At the same time, it also communicates with certain parts of the brain that control emotions and memories to trigger feelings of fear or anxiety. For example, when we are afraid of something, this feeling comes from the amygdala communicating with another part of the brain called the hippocampus. The hippocampus is an area of the brain that plays a vital role in memory and spatial navigation. When it receives messages from the amygdala, it responds by telling us whether we are truly in danger or not. This helps us to determine whether to fight or flee our fears.
What Happens as Anxiety Becomes Chronic?
When anxiety becomes chronic (i.e., it occurs frequently and for longer periods of time) the brain changes in a number of ways. For example, increased activity at the amygdala causes it to become overly sensitive and more easily activated by stress hormones. At the same time, the release of stress hormones, such as cortisol, becomes excessive. Both changes make the brain more likely to cause anxiety.
Over time, these changes can lead to new or stronger memories of emotions and experiences related to anxiety. This means that even minor threats are sufficient for triggering strong feelings of fear. When this happens, it becomes more difficult for people to keep their anxiety under control.
It is important to understand that the brain’s fight or flight response was meant for emergencies, not everyday stressors.
It was designed to protect us when we are in actual danger and help us to survive in critical situations. However, because chronic anxiety keeps the amygdala constantly activated, this area of the brain essentially becomes a threat detector that is always hypervigilant. To make matters worse, the amygdala signals the hippocampus to store any threatening events as memories.
These long-term memories help us remember that we are in danger, even when there is no real risk. Over time, anxiety changes not only how we feel but also how we think. The brain becomes more likely to misinterpret situations as stressful and threatening, even when they are not. It also begins to overestimate the likelihood of something bad happening in the future.

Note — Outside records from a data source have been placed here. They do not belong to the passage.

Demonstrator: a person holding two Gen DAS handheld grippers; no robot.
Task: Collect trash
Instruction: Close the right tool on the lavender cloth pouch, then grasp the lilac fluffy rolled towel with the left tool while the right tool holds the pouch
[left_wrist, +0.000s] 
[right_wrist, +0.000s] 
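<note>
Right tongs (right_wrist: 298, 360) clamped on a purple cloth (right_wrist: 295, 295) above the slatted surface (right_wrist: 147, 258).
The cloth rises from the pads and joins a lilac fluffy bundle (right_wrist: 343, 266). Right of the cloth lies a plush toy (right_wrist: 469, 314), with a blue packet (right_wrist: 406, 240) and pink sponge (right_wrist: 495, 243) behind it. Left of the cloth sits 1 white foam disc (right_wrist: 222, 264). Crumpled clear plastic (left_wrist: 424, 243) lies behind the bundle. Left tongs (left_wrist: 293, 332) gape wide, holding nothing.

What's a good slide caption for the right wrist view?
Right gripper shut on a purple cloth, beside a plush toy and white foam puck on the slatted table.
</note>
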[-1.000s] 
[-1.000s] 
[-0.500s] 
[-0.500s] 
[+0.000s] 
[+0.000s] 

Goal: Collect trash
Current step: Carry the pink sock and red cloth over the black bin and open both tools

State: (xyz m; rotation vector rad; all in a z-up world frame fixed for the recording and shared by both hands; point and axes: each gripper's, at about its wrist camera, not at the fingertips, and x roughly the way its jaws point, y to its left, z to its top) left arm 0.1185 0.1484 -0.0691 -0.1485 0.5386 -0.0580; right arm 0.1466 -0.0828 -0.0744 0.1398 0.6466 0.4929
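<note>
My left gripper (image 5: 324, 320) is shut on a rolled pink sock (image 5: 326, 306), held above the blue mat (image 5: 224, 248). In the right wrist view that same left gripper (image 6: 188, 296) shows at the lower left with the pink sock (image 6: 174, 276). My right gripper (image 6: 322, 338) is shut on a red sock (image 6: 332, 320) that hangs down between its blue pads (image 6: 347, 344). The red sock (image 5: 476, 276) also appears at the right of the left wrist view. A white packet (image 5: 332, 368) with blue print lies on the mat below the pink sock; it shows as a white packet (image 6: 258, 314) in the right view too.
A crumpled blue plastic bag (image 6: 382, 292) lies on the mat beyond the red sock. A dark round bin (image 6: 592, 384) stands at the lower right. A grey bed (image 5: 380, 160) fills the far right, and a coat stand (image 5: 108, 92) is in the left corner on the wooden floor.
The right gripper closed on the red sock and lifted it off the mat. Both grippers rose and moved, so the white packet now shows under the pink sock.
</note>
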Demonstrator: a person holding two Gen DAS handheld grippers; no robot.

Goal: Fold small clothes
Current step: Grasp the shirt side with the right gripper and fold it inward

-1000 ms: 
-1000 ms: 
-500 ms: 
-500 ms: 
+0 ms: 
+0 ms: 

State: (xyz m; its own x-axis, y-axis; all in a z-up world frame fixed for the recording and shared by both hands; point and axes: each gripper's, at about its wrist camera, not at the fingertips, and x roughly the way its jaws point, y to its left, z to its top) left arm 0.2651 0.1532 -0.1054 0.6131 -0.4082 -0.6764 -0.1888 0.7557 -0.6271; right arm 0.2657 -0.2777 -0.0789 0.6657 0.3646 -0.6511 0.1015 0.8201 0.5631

Rewiring the Anxious Brain
Developing new neural pathways through brain plasticity can help to rewire the brain. Brain plasticity is the ability of the brain to grow and change in response to experience. When the brain is anxious, it becomes hardwired (i.e., its neural pathways become fixed) to be overly sensitive to stress hormones and threats that are associated with anxiety.
New neural pathways can be developed by engaging in activities that force the brain to make new connections. Therapy is one way to rewire the brain. It helps you build new neural pathways that are healthy and help control anxiety symptoms. Mindfulness is another way to rewire the anxious brain. Mindfulness helps retrain the brain through mindfulness meditation, which will effectively help with anxiety.
How therapy and mindfulness help to rewire the brain:
Cognitive behavioral therapy (CBT) is commonly used to treat anxiety, however many different forms of psychotherapy can help to rewire the anxious brain. These therapies address negative thinking patterns which often perpetuate anxiety. For example, a therapist can help you understand how you can catastrophize situations, which exacerbates anxiety symptoms.
Learning mindfulness techniques such as meditation and deep breathing promotes a sense of calm, in these methods we learn to calm the mind to overcome anxiety by being in the moment. Mindfulness practice can change the brain’s structure and function, which can improve anxiety symptoms.
It strengthens neural pathways in the prefrontal cortex, which becomes more efficient at regulating emotions. Meditation may also lead to growth in gray matter in the hippocampus, which is important for learning and memory. Meditation also increases brain-derived neurotropic factor (BDNF) which enhances mood and emotional well-being and can protect against stress and anxiety.